• Exercise instructions: Restate exactly the lines from the top of the listing below to the line containing "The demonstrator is"; the remaining lines are not wanted.

• Information shown:
▬▬▬▬▬▬▬▬▬▬

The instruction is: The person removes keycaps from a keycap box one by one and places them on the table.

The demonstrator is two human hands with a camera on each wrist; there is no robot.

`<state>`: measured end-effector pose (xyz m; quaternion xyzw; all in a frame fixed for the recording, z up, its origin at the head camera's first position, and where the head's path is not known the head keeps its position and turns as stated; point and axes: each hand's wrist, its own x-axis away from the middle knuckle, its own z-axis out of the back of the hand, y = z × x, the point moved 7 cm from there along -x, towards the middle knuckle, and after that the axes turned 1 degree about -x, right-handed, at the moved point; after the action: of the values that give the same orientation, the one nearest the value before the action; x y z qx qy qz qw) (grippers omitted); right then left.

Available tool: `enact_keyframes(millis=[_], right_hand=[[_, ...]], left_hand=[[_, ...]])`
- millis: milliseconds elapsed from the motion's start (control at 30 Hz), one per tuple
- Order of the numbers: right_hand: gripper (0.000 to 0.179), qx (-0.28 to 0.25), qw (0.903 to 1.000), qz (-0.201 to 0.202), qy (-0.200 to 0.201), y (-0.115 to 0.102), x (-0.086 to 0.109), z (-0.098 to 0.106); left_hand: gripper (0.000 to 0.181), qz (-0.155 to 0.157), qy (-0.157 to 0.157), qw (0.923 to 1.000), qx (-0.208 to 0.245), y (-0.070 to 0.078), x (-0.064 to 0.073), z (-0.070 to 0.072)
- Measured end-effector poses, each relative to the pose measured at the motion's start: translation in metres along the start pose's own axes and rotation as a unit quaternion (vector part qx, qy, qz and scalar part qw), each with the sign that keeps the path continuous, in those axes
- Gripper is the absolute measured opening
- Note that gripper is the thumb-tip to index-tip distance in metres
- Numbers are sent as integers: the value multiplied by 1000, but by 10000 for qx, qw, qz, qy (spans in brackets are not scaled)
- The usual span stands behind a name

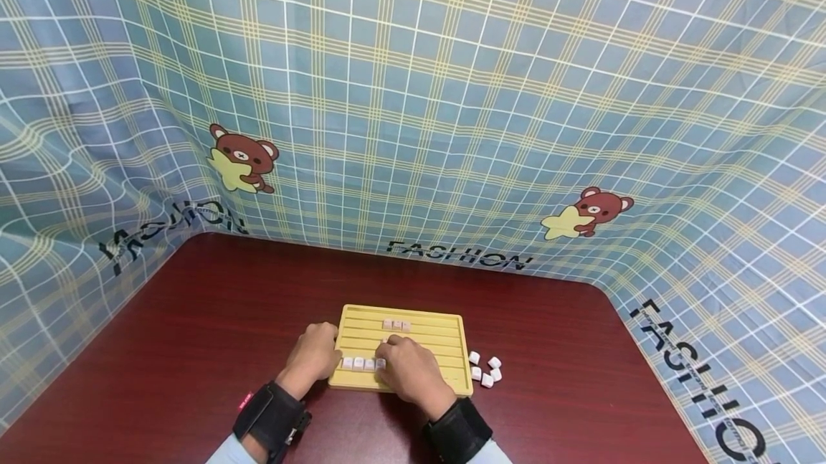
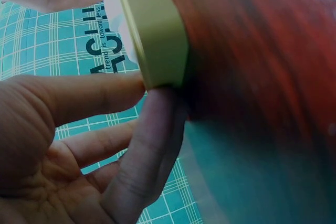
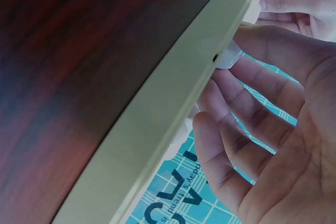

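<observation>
A yellow ridged board (image 1: 439,331) lies on the table. My left hand (image 1: 314,353) holds the board's left edge; in the left wrist view, thumb and fingers meet at the yellow rim (image 2: 160,30). Above the front part of the board, my right hand (image 1: 413,369) pinches a white keycap (image 3: 229,56) between thumb and index finger, the other fingers loosely bent. This keycap sits at the right end of a row of several white keycaps (image 1: 358,363) along a front groove. Three pinkish keycaps (image 1: 396,324) stand in a groove near the back. The right hand hides part of the board's middle.
Several loose white keycaps (image 1: 487,380) lie on the dark red table (image 1: 568,363), just right of the board. A blue plaid cloth (image 1: 413,127) with printed bears hangs behind the table and along both sides.
</observation>
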<state>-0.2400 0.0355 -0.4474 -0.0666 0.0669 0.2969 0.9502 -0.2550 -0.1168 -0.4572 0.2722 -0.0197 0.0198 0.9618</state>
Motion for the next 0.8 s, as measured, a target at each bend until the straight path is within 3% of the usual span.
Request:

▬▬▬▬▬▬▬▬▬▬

• Output:
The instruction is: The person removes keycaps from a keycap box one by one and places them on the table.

The demonstrator is two human hands with a camera on each wrist; there is no robot.

With this, the exercise is done.